● Requirement:
For the records that follow, say how many lines have the word "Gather" in them. Write the number and nothing more.

Content starts

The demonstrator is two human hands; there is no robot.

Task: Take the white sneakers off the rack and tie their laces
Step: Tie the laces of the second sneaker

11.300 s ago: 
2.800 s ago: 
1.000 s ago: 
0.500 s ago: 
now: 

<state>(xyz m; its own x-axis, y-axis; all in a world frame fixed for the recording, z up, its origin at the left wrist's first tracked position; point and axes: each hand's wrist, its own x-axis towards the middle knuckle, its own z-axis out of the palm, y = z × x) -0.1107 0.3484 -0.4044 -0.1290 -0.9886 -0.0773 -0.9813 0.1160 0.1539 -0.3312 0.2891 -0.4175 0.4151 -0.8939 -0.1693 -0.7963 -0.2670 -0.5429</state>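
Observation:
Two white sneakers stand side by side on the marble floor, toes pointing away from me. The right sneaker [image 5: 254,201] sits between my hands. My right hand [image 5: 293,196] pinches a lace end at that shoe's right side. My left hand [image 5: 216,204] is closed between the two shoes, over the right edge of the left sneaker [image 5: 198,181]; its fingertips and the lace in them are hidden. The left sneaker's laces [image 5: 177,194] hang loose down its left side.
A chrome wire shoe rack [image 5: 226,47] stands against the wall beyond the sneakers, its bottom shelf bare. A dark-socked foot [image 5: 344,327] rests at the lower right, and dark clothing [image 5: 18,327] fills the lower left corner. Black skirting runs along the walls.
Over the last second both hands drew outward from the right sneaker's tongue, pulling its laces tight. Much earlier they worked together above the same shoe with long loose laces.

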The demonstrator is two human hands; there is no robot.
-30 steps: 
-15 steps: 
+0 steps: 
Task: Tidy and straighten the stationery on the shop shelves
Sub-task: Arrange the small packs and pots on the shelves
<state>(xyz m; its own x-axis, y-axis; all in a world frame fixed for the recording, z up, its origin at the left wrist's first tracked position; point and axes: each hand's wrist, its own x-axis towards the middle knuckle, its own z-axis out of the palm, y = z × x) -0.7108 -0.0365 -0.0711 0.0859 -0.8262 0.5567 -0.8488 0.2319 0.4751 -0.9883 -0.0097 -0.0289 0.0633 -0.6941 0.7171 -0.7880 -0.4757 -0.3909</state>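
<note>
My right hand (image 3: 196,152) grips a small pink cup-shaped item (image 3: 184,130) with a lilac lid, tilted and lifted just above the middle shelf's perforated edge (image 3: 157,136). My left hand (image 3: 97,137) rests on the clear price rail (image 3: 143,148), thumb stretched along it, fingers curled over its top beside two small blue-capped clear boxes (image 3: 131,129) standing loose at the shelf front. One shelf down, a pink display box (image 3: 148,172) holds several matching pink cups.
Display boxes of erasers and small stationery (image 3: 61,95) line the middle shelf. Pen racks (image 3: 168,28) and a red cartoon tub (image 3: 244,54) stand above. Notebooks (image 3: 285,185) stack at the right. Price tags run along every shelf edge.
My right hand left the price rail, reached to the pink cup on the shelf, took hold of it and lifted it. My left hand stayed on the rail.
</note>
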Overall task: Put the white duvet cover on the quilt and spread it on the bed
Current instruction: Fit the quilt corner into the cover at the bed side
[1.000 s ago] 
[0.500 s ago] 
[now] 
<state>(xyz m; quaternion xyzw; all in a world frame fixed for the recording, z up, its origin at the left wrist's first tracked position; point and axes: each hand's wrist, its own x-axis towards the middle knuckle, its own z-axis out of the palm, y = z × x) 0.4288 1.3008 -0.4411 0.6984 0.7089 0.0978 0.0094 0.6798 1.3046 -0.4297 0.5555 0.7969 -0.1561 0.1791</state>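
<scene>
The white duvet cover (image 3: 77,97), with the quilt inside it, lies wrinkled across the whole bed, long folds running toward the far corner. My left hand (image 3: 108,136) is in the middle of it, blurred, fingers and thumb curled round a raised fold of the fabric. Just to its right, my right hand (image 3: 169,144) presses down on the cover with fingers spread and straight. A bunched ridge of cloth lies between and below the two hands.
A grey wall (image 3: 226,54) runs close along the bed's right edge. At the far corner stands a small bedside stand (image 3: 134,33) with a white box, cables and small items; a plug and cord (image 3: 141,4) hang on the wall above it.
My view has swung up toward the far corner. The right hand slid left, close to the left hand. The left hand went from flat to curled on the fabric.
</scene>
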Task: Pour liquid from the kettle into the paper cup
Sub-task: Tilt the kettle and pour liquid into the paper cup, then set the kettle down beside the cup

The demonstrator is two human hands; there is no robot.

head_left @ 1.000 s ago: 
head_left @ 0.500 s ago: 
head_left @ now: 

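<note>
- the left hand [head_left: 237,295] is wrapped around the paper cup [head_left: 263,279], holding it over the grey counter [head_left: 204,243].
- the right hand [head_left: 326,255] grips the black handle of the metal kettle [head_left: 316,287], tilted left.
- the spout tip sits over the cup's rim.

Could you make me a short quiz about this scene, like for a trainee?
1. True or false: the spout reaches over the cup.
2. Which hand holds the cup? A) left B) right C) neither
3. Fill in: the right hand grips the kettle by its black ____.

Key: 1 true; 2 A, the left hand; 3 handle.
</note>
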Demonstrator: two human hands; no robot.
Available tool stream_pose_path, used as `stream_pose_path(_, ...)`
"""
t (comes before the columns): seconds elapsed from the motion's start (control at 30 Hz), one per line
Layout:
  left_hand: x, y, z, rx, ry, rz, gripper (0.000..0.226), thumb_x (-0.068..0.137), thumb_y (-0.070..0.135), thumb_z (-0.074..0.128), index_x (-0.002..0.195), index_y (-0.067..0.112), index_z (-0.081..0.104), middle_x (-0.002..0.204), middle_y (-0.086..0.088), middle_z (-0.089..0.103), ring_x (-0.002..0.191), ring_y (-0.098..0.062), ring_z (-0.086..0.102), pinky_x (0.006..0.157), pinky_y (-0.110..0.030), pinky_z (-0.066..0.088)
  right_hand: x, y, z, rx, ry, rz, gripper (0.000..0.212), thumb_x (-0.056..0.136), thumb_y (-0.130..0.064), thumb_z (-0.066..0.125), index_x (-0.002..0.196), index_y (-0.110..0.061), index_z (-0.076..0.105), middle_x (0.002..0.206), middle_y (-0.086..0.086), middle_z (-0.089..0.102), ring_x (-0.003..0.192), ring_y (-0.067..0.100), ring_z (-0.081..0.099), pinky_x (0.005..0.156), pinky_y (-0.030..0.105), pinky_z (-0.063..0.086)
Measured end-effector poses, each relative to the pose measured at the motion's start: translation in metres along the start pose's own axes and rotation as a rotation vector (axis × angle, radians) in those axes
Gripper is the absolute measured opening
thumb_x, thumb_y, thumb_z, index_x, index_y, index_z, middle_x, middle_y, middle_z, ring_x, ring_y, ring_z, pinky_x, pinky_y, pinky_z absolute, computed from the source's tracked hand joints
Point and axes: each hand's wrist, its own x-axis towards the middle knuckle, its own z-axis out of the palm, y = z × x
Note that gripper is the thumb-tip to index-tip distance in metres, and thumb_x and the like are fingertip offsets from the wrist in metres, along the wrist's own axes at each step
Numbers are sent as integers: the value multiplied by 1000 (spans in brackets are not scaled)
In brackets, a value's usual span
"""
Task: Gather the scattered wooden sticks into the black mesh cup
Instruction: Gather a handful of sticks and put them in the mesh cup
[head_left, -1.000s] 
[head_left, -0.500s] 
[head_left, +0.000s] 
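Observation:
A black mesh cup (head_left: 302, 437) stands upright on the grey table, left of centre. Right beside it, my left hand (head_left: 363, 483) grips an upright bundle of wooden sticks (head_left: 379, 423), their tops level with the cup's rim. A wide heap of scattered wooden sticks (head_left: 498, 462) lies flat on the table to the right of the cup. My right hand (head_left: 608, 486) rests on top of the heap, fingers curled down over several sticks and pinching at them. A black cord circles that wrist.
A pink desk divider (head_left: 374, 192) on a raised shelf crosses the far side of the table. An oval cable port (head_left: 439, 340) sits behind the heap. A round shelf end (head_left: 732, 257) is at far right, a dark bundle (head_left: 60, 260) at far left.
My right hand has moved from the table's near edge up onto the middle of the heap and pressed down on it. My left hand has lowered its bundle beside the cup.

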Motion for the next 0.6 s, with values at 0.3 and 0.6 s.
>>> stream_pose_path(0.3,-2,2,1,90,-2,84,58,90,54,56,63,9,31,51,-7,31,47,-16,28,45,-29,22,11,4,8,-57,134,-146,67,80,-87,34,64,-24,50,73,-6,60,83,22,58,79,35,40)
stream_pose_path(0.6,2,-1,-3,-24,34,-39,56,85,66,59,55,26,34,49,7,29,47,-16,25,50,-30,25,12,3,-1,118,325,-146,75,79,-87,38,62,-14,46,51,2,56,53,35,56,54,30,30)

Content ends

● Finished task:
2